It is not uncommon for parents to have questions about newborn sleep behaviors and safety. Most of them are concerned about doing everything that they can to prevent Sudden Infant Death Syndrome (SIDS), suffocation, or positional asphyxia. Many practical steps can be taken to help protect your child against those conditions, but today we are focusing on the ABC’s of safe sleep. The ABC’s are based on tips for safe sleeping recommended by the American Academy of Pediatrics and provides a simple acrostic for three important components of keeping your child safe while they sleep.

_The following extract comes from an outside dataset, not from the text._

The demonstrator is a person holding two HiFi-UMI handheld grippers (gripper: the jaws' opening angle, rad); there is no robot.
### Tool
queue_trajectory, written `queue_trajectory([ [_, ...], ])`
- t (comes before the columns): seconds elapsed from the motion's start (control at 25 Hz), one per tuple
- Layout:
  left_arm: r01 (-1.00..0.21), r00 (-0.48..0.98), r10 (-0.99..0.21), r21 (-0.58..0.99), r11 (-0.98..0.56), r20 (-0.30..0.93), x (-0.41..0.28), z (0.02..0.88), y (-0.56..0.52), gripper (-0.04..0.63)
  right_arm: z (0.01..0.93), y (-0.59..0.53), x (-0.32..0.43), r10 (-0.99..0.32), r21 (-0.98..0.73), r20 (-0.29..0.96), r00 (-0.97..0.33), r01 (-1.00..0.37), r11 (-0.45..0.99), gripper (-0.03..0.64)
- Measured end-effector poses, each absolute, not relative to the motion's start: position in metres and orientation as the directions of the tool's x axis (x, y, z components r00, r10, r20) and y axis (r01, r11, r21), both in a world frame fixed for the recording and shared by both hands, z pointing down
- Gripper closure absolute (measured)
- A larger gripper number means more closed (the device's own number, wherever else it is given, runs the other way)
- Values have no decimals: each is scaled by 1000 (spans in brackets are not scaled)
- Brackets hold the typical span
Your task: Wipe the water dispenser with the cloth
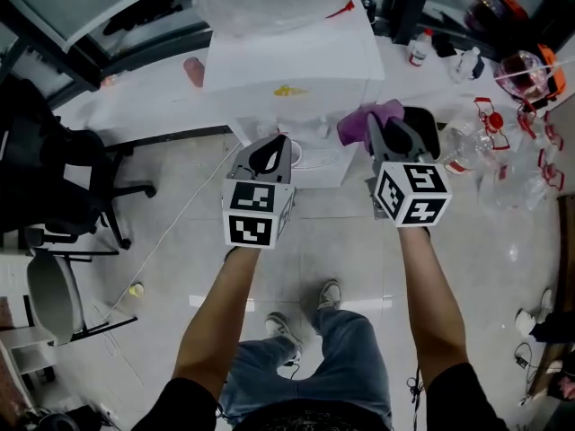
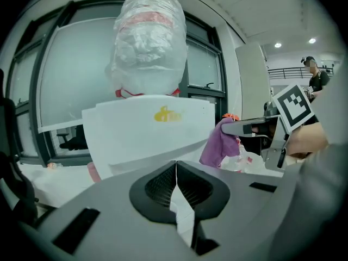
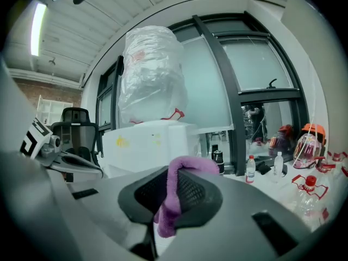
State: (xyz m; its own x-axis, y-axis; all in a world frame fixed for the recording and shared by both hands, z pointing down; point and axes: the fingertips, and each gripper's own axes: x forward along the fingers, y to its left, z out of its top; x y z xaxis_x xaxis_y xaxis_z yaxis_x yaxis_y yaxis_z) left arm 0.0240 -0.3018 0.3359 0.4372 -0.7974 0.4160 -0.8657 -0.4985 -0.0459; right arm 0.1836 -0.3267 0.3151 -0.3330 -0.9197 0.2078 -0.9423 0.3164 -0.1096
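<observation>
Pale tiled floor (image 1: 180, 232) lies open between the shoes and the water dispenser (image 1: 287, 61), so I have free room straight ahead. On the left, a black office chair (image 1: 54, 169) stands well apart from the left gripper (image 1: 269, 155). The right side is tighter: clear plastic bottles (image 1: 467, 146) crowd the floor near the right gripper (image 1: 395, 137). Behind the dispenser a low white ledge (image 1: 135, 110) runs along the window, closing off that edge.

The dispenser is a white box standing upright, and its bottle (image 2: 149, 42) on top is wrapped in crinkled plastic. A yellow mark (image 1: 287, 90) shows on the top panel, facing me.

My left gripper (image 2: 175, 170) has its jaws pressed together with nothing between them, and it hangs just before the dispenser's front. My right gripper (image 3: 168, 186) is clamped on the purple cloth (image 3: 174, 194). The cloth folds over the top of the jaws and runs down between them, so its long axis is roughly vertical. Seen from the left gripper view, the cloth (image 2: 217, 143) hangs down from the right gripper's tip, just beside the dispenser's right edge (I can't tell whether it touches the panel). From the head view it bunches at the front right corner (image 1: 364, 119).
</observation>
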Motion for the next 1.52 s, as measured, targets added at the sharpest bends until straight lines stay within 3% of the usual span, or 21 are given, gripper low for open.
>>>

It is an excellent idea to allow your newborn to sleep in the same room with you because it helps to ensure you will hear them when they wake up during the night. Additionally, it is considerably easier to manage middle of the night feedings when your baby is right there with you. However, the A in the ABC’s of safe sleep stands for Alone which means that while your child can sleep in the same room with you, the safest place for them is not to be sleeping in the bed with you. Along with sleeping alone, your baby’s sleep area should be free from items such as bumpers, loose bedding, and toys because these all substantially increase your child’s risk of suffocation or entrapment.
On Their Back
The B in the safe sleep ABC’s stands for Back because, for your infant, sleeping on their back is the safest position for them. It is perfectly okay to allow your child to play on their stomach during awake times (in fact tummy time is greatly encouraged) but until your baby can roll over unassisted and appropriately position their head while on their belly, suffocation is a serious risk. Tummy time during the day can help your child develop their core muscles and head strength so that when they begin rolling over on their own, they can maintain safe positioning.
In Their Crib
The final letter in the acrostic is Crib which encompasses the specifications of your child’s sleep environment. Newborns should only be allowed to sleep in a crib or bassinet that meets current safety standards. The sleep surface in the crib should be firm as a soft mattress can potentially pose a hazard should your baby roll over in the middle of the night. Similarly, if their head sinks into the mattress material (even when on their back), it could restrict their ability to breathe. It is also advised to avoid sleep positioning devices because their effectiveness is inconclusive and in some cases, they can be a threat to your child’s health should they roll out of the apparatus.